- Born: 12 May 1948 (age 78) Uganda
- Citizenship: Uganda
- Education: Makerere University (Bachelor of Veterinary Medicine) (Doctor of Philosophy) University of Nairobi (Master of Science)
- Occupations: Veterinarian, academic and academic administrator
- Years active: since 1987
- Known for: Academics
- Title: Chancellor Mbarara University

= Pen-Mogi Nyeko =

Jack H. Pen-Mogi Nyeko is a Ugandan veterinarian, academic and academic administrator. He is the Chancellor of Mbarara University of Science and Technology (MUST), since 23 October 2025. He previously served as vice chancellor of Gulu University, a public university in northern Uganda.

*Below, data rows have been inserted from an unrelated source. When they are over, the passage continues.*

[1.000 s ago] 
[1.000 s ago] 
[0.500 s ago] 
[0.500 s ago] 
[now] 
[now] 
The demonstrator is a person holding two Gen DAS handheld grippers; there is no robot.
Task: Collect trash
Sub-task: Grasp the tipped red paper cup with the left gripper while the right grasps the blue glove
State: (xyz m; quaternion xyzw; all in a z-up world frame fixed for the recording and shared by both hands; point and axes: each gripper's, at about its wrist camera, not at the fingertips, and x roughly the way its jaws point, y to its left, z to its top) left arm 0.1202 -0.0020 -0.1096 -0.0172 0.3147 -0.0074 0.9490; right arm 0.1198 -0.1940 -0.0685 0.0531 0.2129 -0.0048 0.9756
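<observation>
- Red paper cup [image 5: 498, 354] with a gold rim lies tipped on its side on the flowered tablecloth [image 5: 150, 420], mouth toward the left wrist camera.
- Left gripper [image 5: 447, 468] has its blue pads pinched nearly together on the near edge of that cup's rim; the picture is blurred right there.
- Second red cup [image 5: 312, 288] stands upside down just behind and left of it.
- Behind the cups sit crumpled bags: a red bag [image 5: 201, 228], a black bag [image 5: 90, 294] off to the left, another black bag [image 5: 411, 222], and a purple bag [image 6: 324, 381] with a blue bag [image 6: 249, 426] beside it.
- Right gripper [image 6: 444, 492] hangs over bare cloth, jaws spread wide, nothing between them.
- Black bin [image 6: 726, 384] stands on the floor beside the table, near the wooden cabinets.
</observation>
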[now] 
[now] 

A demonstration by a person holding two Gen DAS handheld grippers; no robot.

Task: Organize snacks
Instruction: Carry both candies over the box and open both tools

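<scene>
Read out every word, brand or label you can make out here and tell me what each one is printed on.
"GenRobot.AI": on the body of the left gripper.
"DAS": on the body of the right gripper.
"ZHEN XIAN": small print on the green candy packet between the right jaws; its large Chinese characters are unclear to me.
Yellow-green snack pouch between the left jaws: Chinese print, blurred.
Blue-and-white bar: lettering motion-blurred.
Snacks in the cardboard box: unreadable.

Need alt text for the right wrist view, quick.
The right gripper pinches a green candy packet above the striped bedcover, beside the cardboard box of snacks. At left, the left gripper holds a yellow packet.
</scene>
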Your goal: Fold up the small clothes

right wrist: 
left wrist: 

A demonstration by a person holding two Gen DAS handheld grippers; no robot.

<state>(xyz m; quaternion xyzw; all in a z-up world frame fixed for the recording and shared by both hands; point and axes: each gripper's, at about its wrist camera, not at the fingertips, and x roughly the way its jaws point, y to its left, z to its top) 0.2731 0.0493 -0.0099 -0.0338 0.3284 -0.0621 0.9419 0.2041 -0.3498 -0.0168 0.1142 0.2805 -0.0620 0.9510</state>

==Background and education==
He was born in the Northern Region of Uganda on 12 May 1948. He graduated from Makerere University in 1975 with a Bachelor of Veterinary Medicine degree. In 1981, he graduated from the University of Nairobi with a Master of Science degree. His Doctor of Philosophy was obtained from Makerere University in 1988. His field of specialization is molecular parasitology.

==Career==
He started his career in 1987, as a Principal Research Entomologist, in the Uganda Tsetse Control Department, working there until 1991. From 1993 until 1996, he worked as a Senior Lecturer in the Faculty of Veterinary Medicine, Department of Veterinary Parasitology, at Makerere University. In 1994, he was nominated by the President of Uganda to become a delegate of the Constituent Assembly, which wrote and ratified the 1995 Ugandan Constitution. From 1996 until 2001, he was a member of parliament, representing Kilak County, Gulu District.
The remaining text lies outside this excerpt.